→ **Task objective**
Read the records below. Copy each line where the string "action" occurs.

++++++++++

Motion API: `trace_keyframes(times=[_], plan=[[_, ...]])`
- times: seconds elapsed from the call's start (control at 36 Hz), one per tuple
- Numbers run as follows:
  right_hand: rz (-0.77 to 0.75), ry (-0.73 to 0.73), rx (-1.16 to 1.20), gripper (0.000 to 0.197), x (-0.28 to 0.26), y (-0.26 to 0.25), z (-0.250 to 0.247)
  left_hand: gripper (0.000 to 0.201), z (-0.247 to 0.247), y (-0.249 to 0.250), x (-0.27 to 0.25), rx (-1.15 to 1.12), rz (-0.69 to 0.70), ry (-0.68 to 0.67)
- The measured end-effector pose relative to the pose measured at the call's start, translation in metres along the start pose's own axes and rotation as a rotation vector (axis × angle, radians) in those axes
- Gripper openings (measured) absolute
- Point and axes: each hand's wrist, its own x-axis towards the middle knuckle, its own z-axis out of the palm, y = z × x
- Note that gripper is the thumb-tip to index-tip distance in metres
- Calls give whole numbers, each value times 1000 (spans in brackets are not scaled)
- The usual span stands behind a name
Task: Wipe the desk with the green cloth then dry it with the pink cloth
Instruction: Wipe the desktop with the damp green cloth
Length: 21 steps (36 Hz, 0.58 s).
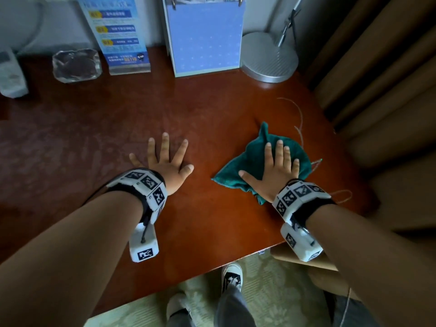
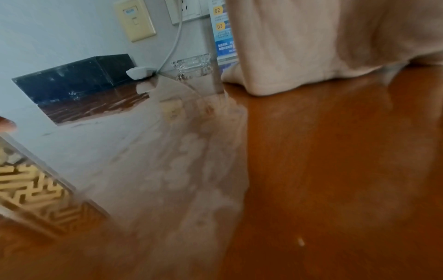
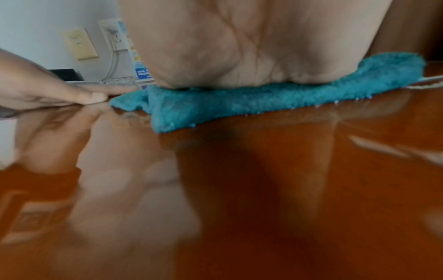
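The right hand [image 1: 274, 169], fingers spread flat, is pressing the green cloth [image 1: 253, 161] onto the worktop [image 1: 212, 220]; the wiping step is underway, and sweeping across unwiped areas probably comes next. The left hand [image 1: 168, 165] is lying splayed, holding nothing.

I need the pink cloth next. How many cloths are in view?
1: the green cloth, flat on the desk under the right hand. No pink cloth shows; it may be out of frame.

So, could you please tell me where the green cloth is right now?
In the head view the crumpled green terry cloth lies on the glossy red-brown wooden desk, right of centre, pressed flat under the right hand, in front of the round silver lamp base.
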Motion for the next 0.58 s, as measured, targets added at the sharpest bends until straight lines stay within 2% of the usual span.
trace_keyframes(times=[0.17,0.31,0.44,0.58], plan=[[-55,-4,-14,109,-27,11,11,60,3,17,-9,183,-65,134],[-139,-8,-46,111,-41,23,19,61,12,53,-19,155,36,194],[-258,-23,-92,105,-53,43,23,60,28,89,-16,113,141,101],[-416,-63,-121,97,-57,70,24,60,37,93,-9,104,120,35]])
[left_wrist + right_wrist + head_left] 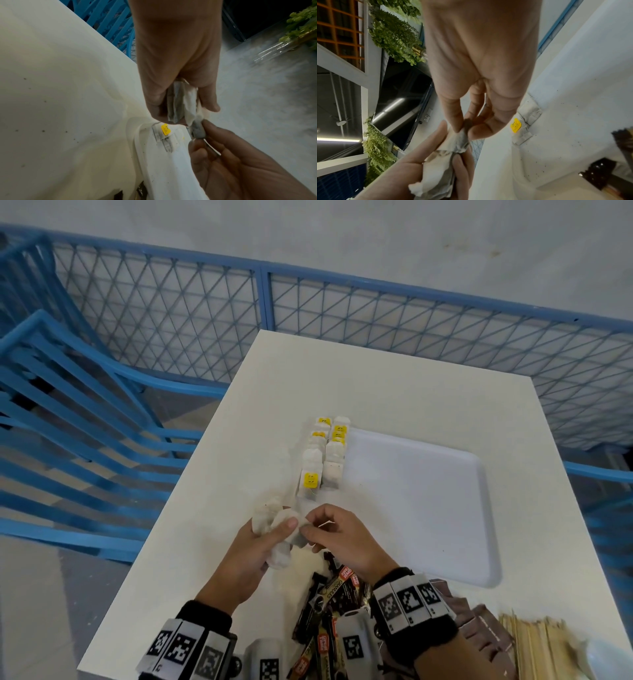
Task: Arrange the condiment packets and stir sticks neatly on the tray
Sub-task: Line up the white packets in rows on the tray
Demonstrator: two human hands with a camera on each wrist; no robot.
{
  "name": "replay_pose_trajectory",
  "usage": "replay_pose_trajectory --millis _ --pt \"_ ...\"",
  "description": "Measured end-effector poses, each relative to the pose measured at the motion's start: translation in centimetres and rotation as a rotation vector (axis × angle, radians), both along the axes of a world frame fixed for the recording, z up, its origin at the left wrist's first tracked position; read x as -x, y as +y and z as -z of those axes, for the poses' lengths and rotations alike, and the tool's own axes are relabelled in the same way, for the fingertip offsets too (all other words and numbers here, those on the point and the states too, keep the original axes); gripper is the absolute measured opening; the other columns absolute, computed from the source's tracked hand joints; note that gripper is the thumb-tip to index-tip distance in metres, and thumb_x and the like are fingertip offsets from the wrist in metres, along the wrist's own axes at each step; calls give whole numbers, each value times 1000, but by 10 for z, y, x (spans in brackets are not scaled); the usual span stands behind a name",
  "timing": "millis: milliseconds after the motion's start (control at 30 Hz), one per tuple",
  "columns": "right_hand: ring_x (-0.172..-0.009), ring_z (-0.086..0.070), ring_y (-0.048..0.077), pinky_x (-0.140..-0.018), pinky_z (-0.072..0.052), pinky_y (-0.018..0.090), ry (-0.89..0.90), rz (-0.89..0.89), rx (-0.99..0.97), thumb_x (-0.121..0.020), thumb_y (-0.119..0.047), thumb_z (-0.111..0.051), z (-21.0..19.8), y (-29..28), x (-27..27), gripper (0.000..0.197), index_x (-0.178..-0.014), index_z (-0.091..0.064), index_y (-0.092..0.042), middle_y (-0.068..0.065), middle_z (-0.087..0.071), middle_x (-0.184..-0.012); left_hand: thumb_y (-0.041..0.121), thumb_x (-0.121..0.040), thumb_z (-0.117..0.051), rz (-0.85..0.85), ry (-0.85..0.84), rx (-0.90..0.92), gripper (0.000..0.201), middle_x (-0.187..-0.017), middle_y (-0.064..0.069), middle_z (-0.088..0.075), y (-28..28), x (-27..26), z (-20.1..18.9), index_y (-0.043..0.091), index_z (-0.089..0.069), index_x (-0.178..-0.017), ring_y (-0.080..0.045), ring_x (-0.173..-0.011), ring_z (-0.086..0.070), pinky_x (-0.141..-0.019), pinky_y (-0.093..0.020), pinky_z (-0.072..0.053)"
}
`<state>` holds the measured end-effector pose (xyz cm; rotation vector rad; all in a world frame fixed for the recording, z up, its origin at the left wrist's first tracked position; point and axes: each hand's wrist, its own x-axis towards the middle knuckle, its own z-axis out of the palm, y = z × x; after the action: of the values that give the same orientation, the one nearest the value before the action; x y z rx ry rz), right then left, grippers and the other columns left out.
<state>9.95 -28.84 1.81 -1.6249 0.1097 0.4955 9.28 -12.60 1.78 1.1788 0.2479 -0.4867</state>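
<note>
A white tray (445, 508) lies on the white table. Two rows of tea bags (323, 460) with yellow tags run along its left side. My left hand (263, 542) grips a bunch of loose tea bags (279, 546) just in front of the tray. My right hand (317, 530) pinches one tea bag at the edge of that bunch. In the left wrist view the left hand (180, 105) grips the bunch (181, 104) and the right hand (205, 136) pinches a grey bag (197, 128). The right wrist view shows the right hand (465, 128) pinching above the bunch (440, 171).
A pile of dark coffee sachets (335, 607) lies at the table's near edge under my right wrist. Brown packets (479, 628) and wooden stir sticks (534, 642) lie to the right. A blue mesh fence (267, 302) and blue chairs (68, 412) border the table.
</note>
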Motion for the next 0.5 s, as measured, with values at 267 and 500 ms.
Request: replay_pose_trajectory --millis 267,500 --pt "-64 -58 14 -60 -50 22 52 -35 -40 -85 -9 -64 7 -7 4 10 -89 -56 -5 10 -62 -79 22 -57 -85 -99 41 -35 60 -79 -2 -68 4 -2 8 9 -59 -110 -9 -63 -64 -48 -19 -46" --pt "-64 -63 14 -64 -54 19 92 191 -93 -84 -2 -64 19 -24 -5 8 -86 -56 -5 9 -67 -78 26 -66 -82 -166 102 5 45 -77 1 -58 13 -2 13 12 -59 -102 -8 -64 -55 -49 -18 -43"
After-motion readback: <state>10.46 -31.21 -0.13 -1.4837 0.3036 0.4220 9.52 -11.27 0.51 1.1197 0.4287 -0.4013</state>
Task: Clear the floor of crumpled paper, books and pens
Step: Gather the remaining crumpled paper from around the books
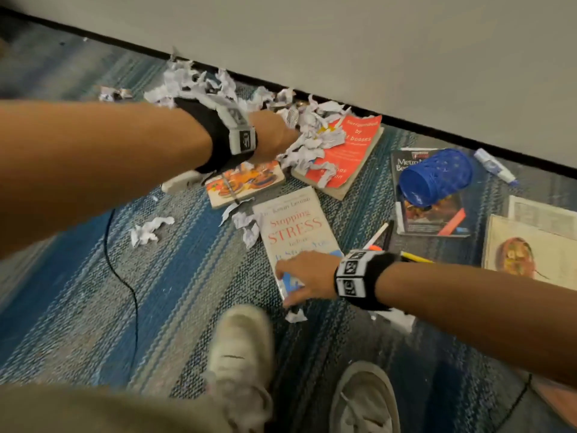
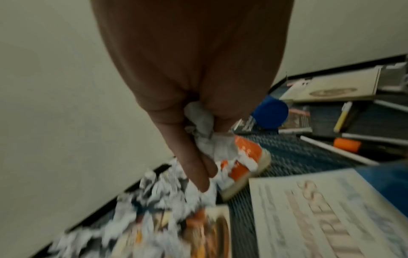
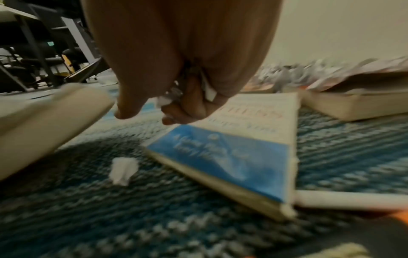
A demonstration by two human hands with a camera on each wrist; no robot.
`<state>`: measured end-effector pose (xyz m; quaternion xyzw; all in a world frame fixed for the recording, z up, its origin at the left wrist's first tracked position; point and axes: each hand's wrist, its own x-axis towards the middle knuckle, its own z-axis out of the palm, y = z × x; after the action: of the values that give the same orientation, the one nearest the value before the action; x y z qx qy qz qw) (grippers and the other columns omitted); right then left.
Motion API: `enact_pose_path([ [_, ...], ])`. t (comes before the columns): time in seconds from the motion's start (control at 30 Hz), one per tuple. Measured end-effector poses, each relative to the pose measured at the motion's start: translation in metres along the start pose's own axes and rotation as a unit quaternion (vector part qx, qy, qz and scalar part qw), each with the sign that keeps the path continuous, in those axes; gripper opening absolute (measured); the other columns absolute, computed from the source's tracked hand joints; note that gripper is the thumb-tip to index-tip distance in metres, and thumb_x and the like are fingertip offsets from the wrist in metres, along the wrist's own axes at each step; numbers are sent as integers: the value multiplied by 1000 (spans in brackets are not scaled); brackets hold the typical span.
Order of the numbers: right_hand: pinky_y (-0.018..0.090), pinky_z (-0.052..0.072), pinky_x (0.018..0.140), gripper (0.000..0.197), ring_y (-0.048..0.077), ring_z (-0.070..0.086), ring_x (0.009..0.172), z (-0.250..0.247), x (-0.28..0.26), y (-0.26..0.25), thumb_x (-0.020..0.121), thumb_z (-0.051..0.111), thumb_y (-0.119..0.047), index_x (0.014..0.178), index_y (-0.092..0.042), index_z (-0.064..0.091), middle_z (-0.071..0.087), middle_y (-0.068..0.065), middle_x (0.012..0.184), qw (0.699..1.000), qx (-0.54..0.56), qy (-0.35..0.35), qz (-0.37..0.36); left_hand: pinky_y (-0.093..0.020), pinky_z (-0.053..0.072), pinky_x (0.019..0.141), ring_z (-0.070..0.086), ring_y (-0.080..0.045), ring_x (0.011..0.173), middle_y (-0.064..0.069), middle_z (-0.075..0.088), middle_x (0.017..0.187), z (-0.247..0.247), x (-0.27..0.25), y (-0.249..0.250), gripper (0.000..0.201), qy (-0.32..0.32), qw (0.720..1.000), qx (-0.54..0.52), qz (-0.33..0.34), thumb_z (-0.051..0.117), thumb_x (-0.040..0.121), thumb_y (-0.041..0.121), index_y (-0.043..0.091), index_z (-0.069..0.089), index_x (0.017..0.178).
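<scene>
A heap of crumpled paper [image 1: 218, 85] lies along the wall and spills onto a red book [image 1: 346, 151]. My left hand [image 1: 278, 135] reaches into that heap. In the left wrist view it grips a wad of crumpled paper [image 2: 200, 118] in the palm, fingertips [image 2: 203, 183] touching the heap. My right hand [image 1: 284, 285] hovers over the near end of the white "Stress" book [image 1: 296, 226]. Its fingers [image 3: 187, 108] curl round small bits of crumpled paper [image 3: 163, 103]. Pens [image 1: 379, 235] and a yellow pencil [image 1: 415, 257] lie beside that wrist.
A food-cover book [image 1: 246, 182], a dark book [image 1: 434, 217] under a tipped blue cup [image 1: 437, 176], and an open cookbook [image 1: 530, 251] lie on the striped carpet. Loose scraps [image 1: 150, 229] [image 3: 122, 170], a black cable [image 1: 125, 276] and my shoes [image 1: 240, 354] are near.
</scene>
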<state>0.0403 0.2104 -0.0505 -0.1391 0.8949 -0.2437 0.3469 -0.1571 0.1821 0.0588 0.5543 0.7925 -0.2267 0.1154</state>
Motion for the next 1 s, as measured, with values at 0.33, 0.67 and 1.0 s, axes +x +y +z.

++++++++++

→ **Task output**
`<state>` holds the measured end-effector pose (xyz cm; rotation vector rad; all in a world frame fixed for the recording, z up, its origin at the left wrist's first tracked position; point and axes: each hand's wrist, its own x-axis towards the middle knuckle, its own z-axis out of the palm, y = z × x; after the action: of the values that give the same orientation, the one nearest the value before the action; x y z rx ry rz), right then left, grippers and the other columns left out.
`<state>`: measured end-effector pose (xyz m; quaternion xyzw; all in a world frame fixed for the recording, z up, its origin at the left wrist's first tracked position; point and axes: each hand's wrist, its own x-axis towards the middle knuckle, its own z-axis out of the palm, y = z × x; after the action: of the values that give the same orientation, the one nearest the value before the action; x y z qx qy qz qw) (grippers and the other columns omitted); right then left.

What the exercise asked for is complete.